Contact Us
News

IRES REIT Survives AGM Revolt But Votes Leave More Questions Than Answers

Placeholder
IRES CEO Margaret Sweeney survived a shareholder revolt but could yet face an EGM.

IRES REIT CEO Margaret Sweeney and Chief Financial Officer Brian Fagan survived a close-run shareholder revolt at the company’s AGM on 4 May but the threat of an EGM still looms for the residential giant.

And the management team was put on notice by the scale of the opposition aligned against it, leaving Chairman Declan Moylan to consider whether the company will need to make concessions to dissident shareholders if it is to stave off a full-scale revolt.

Shareholders voted by a majority of almost 64% against the company’s pay policy, though that was a nonbinding, advisory resolution.

Meanwhile 39% of investors who took part cast ballots against Sweeney’s re-election, and 46% voted against Fagan.

That meant that both have won re-election two years running with lukewarm support.

Vision Capital CEO Jeffrey Olin — the activist investor who had attempted to enlist other investors to vote against both, plus three other directors — insiste  that he would proceed with a call for an EGM, or extraordinary general meeting, as he presses for the sale of the company amid claims that it has underperformed.

Vision failed to amass the same support to vote against the three nonexecutives, including Moylan, with only between 10% and 14% of shareholders voting against all three.

Chairman Moylan had warned the AGM, or annual general meeting, that “there could not be a worse time to sell” the company as commercial real estate asset prices across Europe remain depressed.

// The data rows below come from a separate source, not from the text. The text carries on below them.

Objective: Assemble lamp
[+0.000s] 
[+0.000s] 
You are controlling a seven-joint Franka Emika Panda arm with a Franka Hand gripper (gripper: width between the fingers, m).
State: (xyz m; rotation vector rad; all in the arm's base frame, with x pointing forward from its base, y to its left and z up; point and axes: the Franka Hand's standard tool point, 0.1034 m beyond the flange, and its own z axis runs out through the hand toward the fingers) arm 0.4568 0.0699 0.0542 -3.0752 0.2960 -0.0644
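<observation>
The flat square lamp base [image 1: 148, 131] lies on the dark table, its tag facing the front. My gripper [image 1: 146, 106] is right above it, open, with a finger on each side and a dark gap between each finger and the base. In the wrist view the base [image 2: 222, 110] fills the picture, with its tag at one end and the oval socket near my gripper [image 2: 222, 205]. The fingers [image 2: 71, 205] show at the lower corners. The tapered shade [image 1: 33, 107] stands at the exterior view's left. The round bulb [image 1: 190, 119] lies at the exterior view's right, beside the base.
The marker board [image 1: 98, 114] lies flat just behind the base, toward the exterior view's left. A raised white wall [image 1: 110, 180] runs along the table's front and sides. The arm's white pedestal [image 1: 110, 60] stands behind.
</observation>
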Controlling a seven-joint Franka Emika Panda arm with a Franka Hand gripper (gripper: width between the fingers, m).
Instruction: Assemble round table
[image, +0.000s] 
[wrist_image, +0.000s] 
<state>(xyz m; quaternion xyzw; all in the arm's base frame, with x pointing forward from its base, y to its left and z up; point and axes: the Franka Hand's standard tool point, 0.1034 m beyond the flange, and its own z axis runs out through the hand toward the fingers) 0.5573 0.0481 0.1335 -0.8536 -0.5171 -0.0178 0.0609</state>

Shares in IRES have recovered from an all-time low of 93c in April to around €1.01 in trading on 5 May, but continue to sit around 31% down on their value year-on-year, trading at a 37% discount to their net asset value.

“Despite the macro challenges we face ... the board has confidence in the strategy and in the management of this business, and believe it will be reflected by the market in due course,” Moylan told the AGM.

However, Olin — who has been waging an open war against IRES for the past three weeks and had made public his discontent — blasted IRES as a “lame duck” as he questioned the chairman during the meeting.

Vision Capital plans to use its 5% vote to get the board to call an EGM to allow shareholders to vote on alternative options and claimed before the AGM that it had enlisted the support of Toronto-based IRES founder investor CapREIT, which holds a 19% stake, plus other key investors.

However, the results of the AGM revealed that CapREIT had not backed Vision Capital across all of the resolutions.